## YOUR GOAL
Copy out again, unchanged, the listing below from the line that has "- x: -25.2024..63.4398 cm" through the line that has "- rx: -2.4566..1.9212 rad".

+ + + + + + +

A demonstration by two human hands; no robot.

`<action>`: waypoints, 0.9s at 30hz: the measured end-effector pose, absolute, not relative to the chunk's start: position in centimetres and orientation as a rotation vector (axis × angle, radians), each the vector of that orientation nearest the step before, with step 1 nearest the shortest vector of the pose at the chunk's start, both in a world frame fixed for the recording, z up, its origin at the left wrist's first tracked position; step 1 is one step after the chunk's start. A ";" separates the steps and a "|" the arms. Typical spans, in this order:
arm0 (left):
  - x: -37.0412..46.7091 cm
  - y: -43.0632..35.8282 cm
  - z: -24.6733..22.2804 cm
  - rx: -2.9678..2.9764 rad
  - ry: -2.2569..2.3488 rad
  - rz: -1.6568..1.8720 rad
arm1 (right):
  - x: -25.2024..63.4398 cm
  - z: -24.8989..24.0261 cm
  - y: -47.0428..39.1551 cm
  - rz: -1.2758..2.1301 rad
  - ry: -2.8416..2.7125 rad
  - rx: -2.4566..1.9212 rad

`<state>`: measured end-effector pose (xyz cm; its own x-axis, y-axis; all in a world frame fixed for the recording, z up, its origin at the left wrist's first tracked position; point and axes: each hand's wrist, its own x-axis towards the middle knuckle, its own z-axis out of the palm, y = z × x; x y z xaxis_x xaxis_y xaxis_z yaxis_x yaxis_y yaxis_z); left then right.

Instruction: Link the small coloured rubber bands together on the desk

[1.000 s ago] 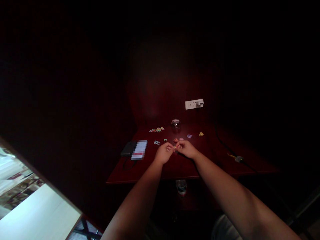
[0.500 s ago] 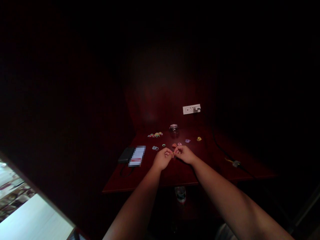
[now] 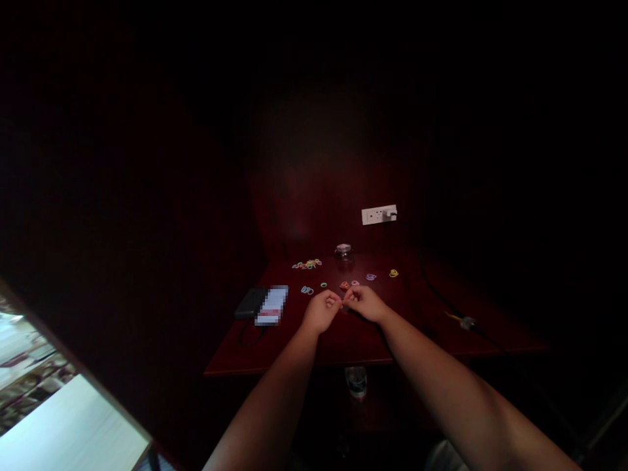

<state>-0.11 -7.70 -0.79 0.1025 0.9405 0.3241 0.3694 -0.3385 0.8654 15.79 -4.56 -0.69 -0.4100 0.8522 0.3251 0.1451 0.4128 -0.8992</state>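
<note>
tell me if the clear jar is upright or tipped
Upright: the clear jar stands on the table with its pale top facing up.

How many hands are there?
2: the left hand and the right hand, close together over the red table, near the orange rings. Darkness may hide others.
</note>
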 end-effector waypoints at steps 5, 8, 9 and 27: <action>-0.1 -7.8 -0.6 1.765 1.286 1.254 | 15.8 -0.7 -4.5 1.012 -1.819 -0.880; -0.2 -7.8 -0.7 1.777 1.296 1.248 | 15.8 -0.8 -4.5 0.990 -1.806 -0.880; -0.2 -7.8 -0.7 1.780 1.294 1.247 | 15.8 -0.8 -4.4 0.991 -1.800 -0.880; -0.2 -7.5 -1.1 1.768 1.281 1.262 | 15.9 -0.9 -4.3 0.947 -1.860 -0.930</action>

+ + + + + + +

## EXPECTED OUTPUT
  - x: -25.2024..63.4398 cm
  - z: -24.8989..24.0261 cm
  - y: -47.0428..39.1551 cm
  - rz: -1.2758..2.1301 rad
  - ry: -2.8416..2.7125 rad
  - rx: -2.4566..1.9212 rad

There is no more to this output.